Blockchains cut out the middleman since the transaction details reside in software code within a database. When two parties want to process a financial transaction, the blockchain simply verifies and approves the details based on the code-based rules. It’s how a Bitcoin owner can spend his digital dimes while a store can verify the receipt.

Upending back office roles—soon

For the financial world, the ramifications are huge since the technology touches on so many aspects of what banks, insurance firms, and financial service operations do. Take, for example, the process of securing a business loan. Lenders could use a blockchain to verify a customer’s identity and financial information, and then approve the loan based on negotiated terms. Once in the system, a future loan could then be approved for the customer with a simple check of the blockchain, assuming the business’s financials remain within the requirements of the loan.
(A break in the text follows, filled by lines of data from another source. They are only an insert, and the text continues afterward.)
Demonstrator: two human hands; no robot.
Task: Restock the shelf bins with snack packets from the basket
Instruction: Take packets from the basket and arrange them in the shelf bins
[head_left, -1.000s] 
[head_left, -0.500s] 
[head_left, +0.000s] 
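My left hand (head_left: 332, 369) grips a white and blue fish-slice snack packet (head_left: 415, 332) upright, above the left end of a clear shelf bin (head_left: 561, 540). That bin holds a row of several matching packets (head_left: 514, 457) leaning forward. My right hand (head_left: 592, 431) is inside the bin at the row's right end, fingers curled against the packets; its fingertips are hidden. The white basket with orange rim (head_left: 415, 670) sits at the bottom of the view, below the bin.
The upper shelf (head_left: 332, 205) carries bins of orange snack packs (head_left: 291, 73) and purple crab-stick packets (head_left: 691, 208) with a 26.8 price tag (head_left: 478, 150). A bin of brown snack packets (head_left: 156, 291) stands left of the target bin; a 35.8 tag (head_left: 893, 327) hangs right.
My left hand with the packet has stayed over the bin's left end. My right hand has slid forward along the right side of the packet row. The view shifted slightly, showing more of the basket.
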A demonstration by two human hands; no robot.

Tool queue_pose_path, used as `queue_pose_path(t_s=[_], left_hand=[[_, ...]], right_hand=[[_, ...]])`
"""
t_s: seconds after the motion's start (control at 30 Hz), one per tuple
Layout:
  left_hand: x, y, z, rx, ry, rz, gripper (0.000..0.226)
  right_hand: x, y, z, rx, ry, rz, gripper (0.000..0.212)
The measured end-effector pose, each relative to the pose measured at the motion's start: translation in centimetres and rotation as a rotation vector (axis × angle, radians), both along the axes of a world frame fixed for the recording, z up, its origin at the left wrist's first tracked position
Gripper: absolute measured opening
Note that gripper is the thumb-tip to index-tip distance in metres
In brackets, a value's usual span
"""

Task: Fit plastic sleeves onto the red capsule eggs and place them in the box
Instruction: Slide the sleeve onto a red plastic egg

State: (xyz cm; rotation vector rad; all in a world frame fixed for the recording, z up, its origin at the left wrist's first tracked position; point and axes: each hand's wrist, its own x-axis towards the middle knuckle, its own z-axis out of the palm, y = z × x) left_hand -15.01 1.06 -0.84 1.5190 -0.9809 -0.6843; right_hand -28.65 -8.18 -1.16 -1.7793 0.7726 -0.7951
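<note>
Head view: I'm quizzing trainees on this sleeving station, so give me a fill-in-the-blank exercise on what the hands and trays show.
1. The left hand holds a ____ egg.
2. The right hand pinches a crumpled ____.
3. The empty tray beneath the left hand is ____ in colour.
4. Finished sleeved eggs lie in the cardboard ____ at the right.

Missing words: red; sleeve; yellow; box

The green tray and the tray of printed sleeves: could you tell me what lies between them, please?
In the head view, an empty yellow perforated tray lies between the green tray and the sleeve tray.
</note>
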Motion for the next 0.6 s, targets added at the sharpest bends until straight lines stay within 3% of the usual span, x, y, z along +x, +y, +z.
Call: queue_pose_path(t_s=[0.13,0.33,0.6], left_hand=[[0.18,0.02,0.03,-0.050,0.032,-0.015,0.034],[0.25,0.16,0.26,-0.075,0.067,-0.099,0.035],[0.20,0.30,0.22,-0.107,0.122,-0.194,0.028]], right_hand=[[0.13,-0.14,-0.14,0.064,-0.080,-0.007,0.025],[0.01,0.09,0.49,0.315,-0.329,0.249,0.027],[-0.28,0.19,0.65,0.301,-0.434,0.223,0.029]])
This reduces paperwork, provides added security, and could reduce the time it takes to process the loan. It’s a win-win for the lender and the business seeking the loan. In fact, Daimler AG and a German bank demonstrated this recently by using a blockchain to process a €100 million loan.

While it might take time for other organizations to follow suit, it doesn’t mean back offices can’t expect major impacts in the office—even in the early stages of blockchain implementation. Back-office employees will need extensive training to use blockchain databases and to access information on the shared blockchain ledgers. Training aside, blockchain could be another new technology that helps employees do their jobs.

“They are unlikely to soon displace existing infrastructure,” says Mainelli, and financial analysts and compliance officers’ jobs remain more than safe. But if blockchains can automate or ease rote tasks, it’ll come as a relief to back office pros.